I know this was directed to Robert, but I'd like to throw my $.02 in.
Generally speaking, if the semantic difference between the use of
next/prev in one feed relative to another can be expressed using a
separate extension (e.g. the presence of an incremental=true or a
profile attribute or whatever else may come up, then I would favor the
use of the generic mechanism assuming that the basic function is the same.
- James
Mark Nottingham wrote:
Robert,
It's a matter of personal preference as to whether one likes 'prev'
or 'next'; if there had been wide implementation and a good
specification of what MarkP did, I could see a strong argument for
using it.
As it is, no one has even noticed it had similarity to this proposal
until a few days ago, and it looks like there are a number of people
who have strong feelings each way.
OTOH, how specific the relation is *is* a technical issue; could you
expand on what you see as the 'tower of babel' problem?
My concern is that if there is more than one use of a link relation
like 'next' or 'prev', those uses could conflict. For example, if I
use 'prev' for Feed History, will that cause a problem with feeds
using Amazon OpenSearch if they want to use it in a slightly
different way? To put it in Thomas' terms, what if there are
different concepts of paging using the same terms -- which there seem
to be already?
This shows up perfectly with the whole "next or previous?"

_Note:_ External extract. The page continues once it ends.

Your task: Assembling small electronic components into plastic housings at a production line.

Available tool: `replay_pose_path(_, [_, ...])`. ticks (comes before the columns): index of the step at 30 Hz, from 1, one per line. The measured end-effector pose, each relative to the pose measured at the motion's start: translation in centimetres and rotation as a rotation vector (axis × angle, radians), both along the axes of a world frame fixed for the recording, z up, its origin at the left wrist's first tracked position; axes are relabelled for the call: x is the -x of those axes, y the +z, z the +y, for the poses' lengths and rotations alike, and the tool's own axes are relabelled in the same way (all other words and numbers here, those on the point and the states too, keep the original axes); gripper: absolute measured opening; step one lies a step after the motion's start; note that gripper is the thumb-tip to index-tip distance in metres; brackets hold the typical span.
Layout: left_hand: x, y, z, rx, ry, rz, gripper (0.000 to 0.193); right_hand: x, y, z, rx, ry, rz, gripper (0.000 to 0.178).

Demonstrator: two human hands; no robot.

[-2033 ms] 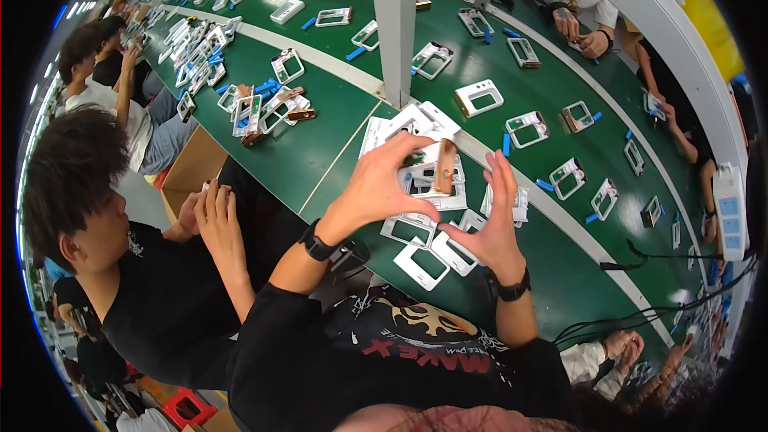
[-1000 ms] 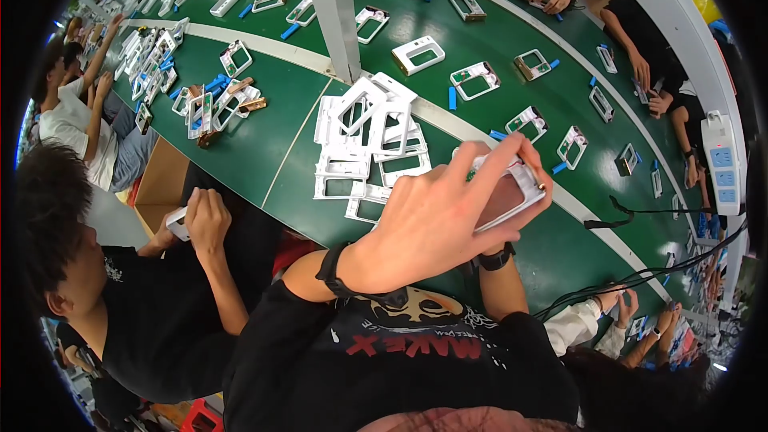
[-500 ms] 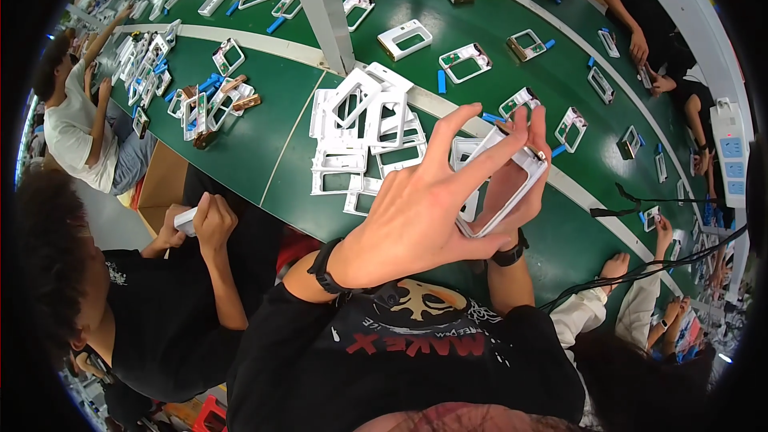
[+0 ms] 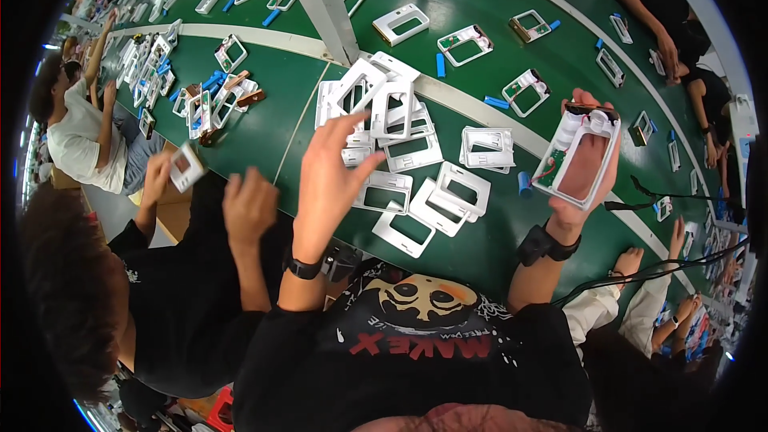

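Observation:
In my right hand (image 4: 568, 214) rests a white rectangular housing (image 4: 570, 125) with a large window, red wires and a green circuit board inside. My palm shows through the window, and the fingers are mostly behind the housing. My left hand (image 4: 326, 170) has its thumb and fingers apart and holds nothing visible. Its fingertips overlap a pile of white plastic frames (image 4: 392, 110); whether they touch it I cannot tell. Closer to me, more loose white frames (image 4: 468, 190) lie on the green table (image 4: 300, 164). A blue cylinder (image 4: 524, 183) lies left of the right hand.
Beyond a pale curved strip (image 4: 508, 134), several wired housings (image 4: 465, 45) and blue cylinders lie spread out. A grey post (image 4: 318, 4) rises behind the pile. Black cables (image 4: 640, 274) hang at the right. At the left, a person holds a white housing (image 4: 188, 166).
My left hand has come off the housing and swung left to the pile. The right hand has carried the housing right, its inside now showing. The person at the left has parted their hands.

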State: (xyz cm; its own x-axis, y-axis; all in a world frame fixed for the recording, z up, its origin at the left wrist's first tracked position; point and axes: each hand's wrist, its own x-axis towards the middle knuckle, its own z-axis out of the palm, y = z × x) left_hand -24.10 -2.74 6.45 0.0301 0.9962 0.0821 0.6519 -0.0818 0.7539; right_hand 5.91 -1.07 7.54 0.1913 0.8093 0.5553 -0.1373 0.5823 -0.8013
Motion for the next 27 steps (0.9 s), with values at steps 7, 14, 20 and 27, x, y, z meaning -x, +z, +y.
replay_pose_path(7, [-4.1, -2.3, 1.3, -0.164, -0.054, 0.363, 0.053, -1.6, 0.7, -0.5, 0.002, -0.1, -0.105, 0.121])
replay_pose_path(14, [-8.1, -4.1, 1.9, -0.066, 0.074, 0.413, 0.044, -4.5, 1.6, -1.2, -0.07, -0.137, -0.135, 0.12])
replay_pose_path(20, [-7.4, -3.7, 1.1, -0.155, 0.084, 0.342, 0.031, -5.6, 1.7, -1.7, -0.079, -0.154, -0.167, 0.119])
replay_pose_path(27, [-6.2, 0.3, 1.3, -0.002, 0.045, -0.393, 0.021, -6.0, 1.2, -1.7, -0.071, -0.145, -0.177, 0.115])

discussion. If we don't assign specific, functional semantics to the
links, people will interpret -- and use -- them differently.
This is why I'm leaning towards "prev-archive".
On 17/10/2005, at 1:15 PM, Robert Sayre wrote:
On 10/17/05, Mark Nottingham <[EMAIL PROTECTED]> wrote:
I already get the same results with just one link relation -- 'prev-
archive' -- instead of three.
Why should one prefer your proposal to what's in this feed:
http://diveintomark.org/xml/2004/03/index.atom
'prev-archive' is more specific, and I think that's a bad thing. It
seems to introduce tower of babel problems.